Apple has made its name selling high-design computers and epoch-defining music-players. So why in Jobs' name is Apple's Next Big Thing a network-attached backup device?

The answer is simple – or rather, the answer is 'simplicity'. Wi-Fi networks are great in theory, but brain-liquifying in practice. Similarly, backup is something that seems like a great idea, but usually only springs to mind 30 seconds after a calamitous hard-drive failure.


By combining a wireless router with a 500GB (£200) or 1TB (£330) drive, and wrapping it up with its trademark easy-to-use interface, Apple has solved two big problems. Well, as long as you’re running a nice new Mac with the latest version of OS X.

Airport in disguise

The Time Capsule is a renegade from Jonathan Ive's white era. It looks like the twin brother of the Airport Extreme Base Station but is actually about an inch wider and deeper. This would make it perfect for stacking on top of an Apple TV, but the two units run so hot they'd quickly become the scourge of your local fire station.

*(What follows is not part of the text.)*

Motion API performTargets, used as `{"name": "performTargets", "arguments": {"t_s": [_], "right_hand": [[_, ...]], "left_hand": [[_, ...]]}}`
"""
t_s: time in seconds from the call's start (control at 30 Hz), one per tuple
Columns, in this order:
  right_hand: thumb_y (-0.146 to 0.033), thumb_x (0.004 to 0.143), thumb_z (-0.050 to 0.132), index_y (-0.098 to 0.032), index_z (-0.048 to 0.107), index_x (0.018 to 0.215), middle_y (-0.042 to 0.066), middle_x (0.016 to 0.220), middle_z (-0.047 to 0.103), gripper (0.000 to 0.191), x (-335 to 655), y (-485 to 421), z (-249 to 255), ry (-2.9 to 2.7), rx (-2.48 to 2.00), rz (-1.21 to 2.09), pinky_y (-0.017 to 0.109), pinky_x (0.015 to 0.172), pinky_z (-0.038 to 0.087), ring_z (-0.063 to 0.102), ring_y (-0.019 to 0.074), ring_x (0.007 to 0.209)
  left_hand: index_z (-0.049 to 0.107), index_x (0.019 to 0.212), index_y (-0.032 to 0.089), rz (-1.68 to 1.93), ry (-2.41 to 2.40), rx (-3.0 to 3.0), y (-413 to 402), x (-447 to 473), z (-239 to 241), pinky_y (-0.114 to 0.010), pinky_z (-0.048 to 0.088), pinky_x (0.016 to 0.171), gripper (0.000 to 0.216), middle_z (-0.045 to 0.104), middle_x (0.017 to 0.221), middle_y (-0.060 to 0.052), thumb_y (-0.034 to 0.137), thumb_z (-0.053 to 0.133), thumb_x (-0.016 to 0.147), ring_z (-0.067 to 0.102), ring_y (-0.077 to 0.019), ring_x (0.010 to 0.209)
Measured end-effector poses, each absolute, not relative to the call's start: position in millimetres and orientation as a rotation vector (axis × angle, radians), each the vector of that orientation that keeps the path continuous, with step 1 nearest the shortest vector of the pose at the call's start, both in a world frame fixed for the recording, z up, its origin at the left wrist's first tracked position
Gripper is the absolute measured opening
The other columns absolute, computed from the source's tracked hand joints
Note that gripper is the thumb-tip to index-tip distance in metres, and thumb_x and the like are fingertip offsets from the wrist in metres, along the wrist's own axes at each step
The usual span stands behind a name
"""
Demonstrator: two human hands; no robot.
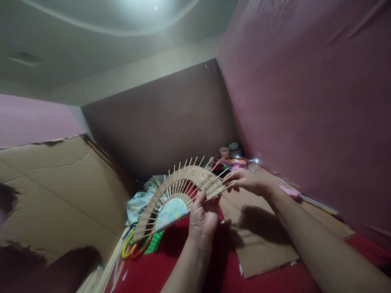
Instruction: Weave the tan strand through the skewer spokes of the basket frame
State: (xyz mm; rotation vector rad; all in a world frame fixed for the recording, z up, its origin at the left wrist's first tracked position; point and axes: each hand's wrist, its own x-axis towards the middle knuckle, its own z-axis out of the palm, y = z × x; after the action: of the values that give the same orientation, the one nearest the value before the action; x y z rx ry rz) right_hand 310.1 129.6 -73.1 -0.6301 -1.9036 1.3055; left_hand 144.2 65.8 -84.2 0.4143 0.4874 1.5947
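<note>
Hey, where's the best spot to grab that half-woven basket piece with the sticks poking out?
Probably the tightly woven band, gripped from underneath as the left hand does. The thin spokes fan past its outer rim and look easy to bend.

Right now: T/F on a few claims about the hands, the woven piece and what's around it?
1. Both hands hold the woven piece. True: the left hand grips its lower edge, the right hand its right end.
2. The woven piece lies flat on the floor. False: it is held up in the air.
3. Thin sticks poke out of its outer edge. True.
4. The cloth under the hands is blue. False: the cloth is red.
5. Cardboard lies below the right forearm. True.
</note>
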Motion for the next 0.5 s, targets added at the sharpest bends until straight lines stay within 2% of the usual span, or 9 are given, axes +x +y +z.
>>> {"name": "performTargets", "arguments": {"t_s": [0.23, 0.5], "right_hand": [[-0.029, 0.07, 0.066, -0.017, 0.072, 0.075, 0.005, 0.078, 0.068, 0.014, 322, 125, -60, -1.816, -0.685, 0.993, 0.029, 0.07, 0.044, 0.059, 0.0163, 0.075], [-0.017, 0.066, 0.054, -0.016, 0.066, 0.069, 0.001, 0.06, 0.059, 0.012, 326, 125, -62, -1.755, -0.786, 1.0, 0.026, 0.058, 0.039, 0.052, 0.0126, 0.059]], "left_hand": [[0.064, 0.099, 0.013, 1.584, 0.484, 0.368, 67, 146, -86, -0.038, 0.05, 0.086, 0.025, 0.07, 0.095, -0.012, 0.009, 0.044, 0.086, 0.065, -0.0219, 0.093], [0.064, 0.094, 0.012, 1.571, 0.466, 0.389, 69, 144, -90, -0.037, 0.051, 0.084, 0.021, 0.069, 0.097, -0.012, 0.007, 0.046, 0.084, 0.065, -0.0221, 0.092]]}}
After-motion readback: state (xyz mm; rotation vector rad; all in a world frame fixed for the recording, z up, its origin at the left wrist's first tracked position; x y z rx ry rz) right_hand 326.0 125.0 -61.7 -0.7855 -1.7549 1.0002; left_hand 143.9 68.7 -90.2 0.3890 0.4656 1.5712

On the front is a constantly glowing green light, while on the back there are three ethernet ports and a USB socket. The USB can be used to attach a printer or external hard drive that is then shared across your home network.

Time Capsule doesn't just look uncannily like the Airport Extreme Base Station, it also shares most of its features, combining high-speed 802.11n networking with idiot-proof software (including the 802.11n enabler for Macs running Intel Core 2 Duo processors). But the Time Capsule’s secret weapon is its built-in 500GB or 1TB hard-drive.

Back in time

You can tuck into this storage using any Mac or PC on the network, but it really comes into its own when used with the Time Machine backup application built into the latest version of the Mac operating system, Leopard.

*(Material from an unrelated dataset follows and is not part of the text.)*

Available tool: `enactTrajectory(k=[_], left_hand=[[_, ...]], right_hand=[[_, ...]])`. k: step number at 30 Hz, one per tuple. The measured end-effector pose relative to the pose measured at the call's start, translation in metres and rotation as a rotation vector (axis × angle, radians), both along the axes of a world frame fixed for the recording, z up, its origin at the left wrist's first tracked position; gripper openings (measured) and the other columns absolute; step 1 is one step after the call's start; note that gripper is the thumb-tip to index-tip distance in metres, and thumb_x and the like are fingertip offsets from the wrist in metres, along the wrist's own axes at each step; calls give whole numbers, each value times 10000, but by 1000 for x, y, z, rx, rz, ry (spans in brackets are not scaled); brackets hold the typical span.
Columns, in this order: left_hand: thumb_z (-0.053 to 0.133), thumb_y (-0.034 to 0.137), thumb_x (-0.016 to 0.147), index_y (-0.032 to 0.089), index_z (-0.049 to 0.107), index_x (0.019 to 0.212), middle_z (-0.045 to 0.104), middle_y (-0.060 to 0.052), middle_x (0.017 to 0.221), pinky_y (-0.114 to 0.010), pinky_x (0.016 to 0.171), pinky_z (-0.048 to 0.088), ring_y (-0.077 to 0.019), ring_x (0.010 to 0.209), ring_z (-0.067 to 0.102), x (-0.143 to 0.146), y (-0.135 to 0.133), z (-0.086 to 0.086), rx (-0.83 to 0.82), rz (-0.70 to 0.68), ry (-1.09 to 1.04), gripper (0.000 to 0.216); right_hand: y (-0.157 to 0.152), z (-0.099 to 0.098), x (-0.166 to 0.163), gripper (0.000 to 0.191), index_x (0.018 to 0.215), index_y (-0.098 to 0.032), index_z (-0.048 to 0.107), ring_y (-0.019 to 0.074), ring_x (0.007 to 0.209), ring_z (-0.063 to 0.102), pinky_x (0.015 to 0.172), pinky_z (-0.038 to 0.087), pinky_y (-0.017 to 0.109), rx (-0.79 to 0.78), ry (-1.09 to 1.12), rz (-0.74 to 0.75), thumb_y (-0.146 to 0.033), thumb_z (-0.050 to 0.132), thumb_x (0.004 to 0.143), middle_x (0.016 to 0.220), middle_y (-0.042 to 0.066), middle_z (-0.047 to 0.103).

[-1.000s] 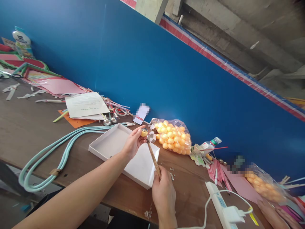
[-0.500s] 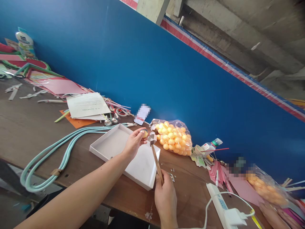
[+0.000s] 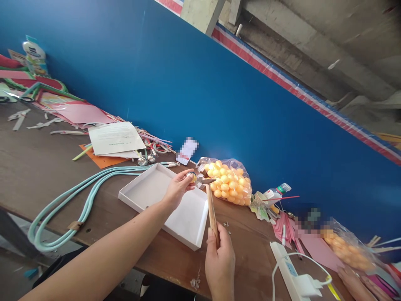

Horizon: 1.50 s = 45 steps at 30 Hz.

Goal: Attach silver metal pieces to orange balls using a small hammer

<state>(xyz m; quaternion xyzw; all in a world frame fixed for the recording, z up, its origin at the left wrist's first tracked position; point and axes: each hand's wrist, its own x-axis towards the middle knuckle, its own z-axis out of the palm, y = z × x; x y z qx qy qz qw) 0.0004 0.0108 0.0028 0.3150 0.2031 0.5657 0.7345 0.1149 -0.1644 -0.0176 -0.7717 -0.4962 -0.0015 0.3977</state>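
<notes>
Small yellow ball (image 3: 191,177): it is held above the far right corner of the white box lid (image 3: 150,188), near the middle of the table (image 3: 37,167).
Left hand (image 3: 177,189): the fingers are closed around the small yellow ball, which is pinched between the thumb and the fingertips; a metal piece seems to sit on top of the ball, but it is too small to be told clearly.
Right hand (image 3: 220,261): the fingers are wrapped around the near end of the wooden handle of the hammer (image 3: 210,207).
Hammer head: it is raised to the ball, just beside it or touching it; which one cannot be told.
Step in hand: a tap on the ball's top is judged to be in hand.
Next move: a light, well-aimed blow is called for, with the ball kept steady and the fingertips kept out of the way.
Nearby: a bag of yellow balls (image 3: 227,182) lies to the far right, and small metal parts (image 3: 227,225) are scattered on the table beside the right hand.
</notes>
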Motion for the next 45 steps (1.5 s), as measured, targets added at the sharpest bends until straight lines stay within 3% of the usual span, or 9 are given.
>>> enactTrajectory(k=[6, 19, 24, 31, 35, 40, 45], left_hand=[[709, 466, 708, 175, 642, 1148, 672, -67, 865, -277, 716, 482, -134, 730, 619, 1, -2, -1, 27, 4, 32, 531], [692, 459, 726, 196, 645, 1161, 651, -47, 885, -293, 744, 485, -120, 708, 598, 4, 2, -8, 56, 54, 93, 510], [688, 457, 724, 179, 649, 1138, 652, -61, 902, -288, 717, 485, -131, 721, 595, 3, 2, -7, 32, 135, 121, 500], [609, 457, 781, 173, 599, 1148, 593, -44, 919, -272, 729, 483, -120, 765, 560, -1, 5, -5, -14, 421, 134, 464], [580, 459, 806, 178, 588, 1157, 595, -36, 906, -274, 758, 482, -125, 784, 567, -3, 1, 1, 79, 513, 165, 449], [578, 449, 816, 172, 598, 1151, 587, -29, 857, -254, 717, 486, -119, 740, 562, -4, -5, 5, 171, 521, 250, 435], [590, 459, 804, 170, 601, 1148, 589, -33, 867, -253, 696, 502, -119, 737, 575, -3, -2, 1, 196, 474, 281, 449]], right_hand=[[3, 5, -10, 376, 1161, -184, 593, 248, 1010, 621, 803, 479, 319, 96, -79, 45, -413, 413, 924, 1115, 128, 660], [9, 6, -17, 368, 1174, -188, 580, 236, 991, 620, 770, 481, 299, 16, -90, 71, -379, 393, 921, 1115, 113, 648], [11, 6, -14, 373, 1166, -180, 578, 248, 1007, 617, 783, 476, 312, 35, -87, 46, -385, 389, 919, 1116, 122, 653], [18, 14, -4, 295, 1141, -249, 597, 276, 963, 640, 720, 450, 332, -306, -208, -10, -281, 477, 873, 1098, 70, 669], [28, 14, -8, 313, 1133, -237, 617, 260, 986, 618, 740, 437, 316, -358, -337, 19, -192, 498, 847, 1091, 77, 644], [38, 11, -25, 294, 1092, -223, 645, 272, 958, 586, 797, 430, 342, -263, -401, 104, -163, 533, 827, 985, 84, 654], [35, 17, -17, 240, 1054, -218, 656, 228, 987, 583, 879, 422, 333, -19, -271, 148, -232, 505, 869, 1034, 75, 661]])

Leopard's Time Machine software is pain-free, letting you decide what to backup and when. Stick with the default settings and you’ll be able to enter the ‘time tunnel’ interface. Although this sadly doesn’t give you a portal back to the 60s, it does let you recover single files from snapshots taken hourly in the past 24 hours, daily in the past month or weekly for as far back as your hard-drive will stretch.

Easy setup

Setting up Time Capsule takes a matter of minutes using the supplied software (for both Mac and Windows). Once it’s up and running, its disk drive is visible to any computer on the network. Macs running the latest operating system, Mac OS X 10.5 Leopard, will be able to use the hard drive with the built-in backup software, Time Machine. If you have a Windows computer or older Mac you’ll need third-party applications to use the Time Capsule as a backup device.

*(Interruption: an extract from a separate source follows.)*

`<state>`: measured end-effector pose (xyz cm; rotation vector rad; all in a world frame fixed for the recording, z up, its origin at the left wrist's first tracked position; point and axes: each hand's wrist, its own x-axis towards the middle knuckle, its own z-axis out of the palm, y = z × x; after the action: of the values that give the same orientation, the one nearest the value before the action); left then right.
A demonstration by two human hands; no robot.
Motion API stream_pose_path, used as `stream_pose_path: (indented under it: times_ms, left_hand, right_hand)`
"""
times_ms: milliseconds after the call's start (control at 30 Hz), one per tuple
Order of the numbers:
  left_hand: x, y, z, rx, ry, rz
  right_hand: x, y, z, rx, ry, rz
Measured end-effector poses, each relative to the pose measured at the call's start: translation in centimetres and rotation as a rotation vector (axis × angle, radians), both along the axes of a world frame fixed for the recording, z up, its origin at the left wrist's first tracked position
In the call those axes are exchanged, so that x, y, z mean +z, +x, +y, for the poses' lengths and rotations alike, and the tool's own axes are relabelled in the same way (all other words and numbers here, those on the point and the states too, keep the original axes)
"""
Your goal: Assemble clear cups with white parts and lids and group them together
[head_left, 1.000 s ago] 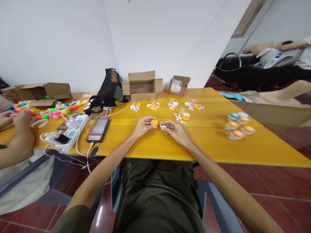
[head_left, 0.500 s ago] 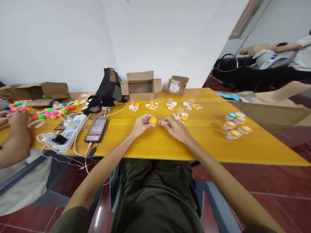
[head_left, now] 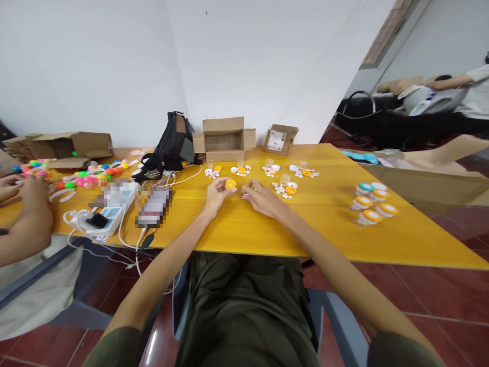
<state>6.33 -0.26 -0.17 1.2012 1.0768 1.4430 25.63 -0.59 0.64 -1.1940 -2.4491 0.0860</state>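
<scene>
My left hand pinches a round orange cap by its rim, held above the yellow table. Close by on the right, my right hand has its fingers drawn together on a small whitish part, mostly hidden by the fingers. A gap separates the two hands. Beyond them lie small groups of parts: clear cups, white discs, orange rings and little white pieces.
Several capped clear jars stand at the right. A power strip, cables and a phone lie left. Behind are a backpack and cardboard boxes. A co-worker's arm is at far left, near colourful balls.
My left hand has moved slightly left with the orange cap. My right hand has also shifted left, and the whitish part in its fingers shows less. The view has tilted slightly.
</scene>
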Motion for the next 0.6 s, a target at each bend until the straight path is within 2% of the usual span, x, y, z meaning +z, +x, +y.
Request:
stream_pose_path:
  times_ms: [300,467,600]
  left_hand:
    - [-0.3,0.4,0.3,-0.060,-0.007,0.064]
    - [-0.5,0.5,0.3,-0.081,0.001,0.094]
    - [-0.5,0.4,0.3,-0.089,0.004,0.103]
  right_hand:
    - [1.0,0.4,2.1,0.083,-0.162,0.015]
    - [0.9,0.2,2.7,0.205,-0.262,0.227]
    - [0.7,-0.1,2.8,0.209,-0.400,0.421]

Before you gleefully begin the backing up process, though, we’d put the kettle on – you’re in for a long wait. Even over a high-speed 802.11n network, your initial backup will take many hours. Although Apple strangely doesn’t advise this in its flimsy set-up guide, it’s best to use the Gigabit Ethernet port for your initial backup.

After that, subsequent backups are incremental and only take a few minutes over a Wi-Fi connection. One slight niggle, though, is that there’s no way to limit the size of the backups. Although Time Machine will start deleting your oldest backups and keep functioning, you’ll quickly run out of disk space for other uses.

Limited access

Even when it's not full, Time Capsule's shared disk facility isn't as useful as it could be. The lack of support for the UPnP standard means the drive can’t be seen by a PlayStation 3 or Squeezebox and, frustratingly, it can't be accessed when you're outside your network either, a missed opportunity that we hope will be fixed by a future software upgrade.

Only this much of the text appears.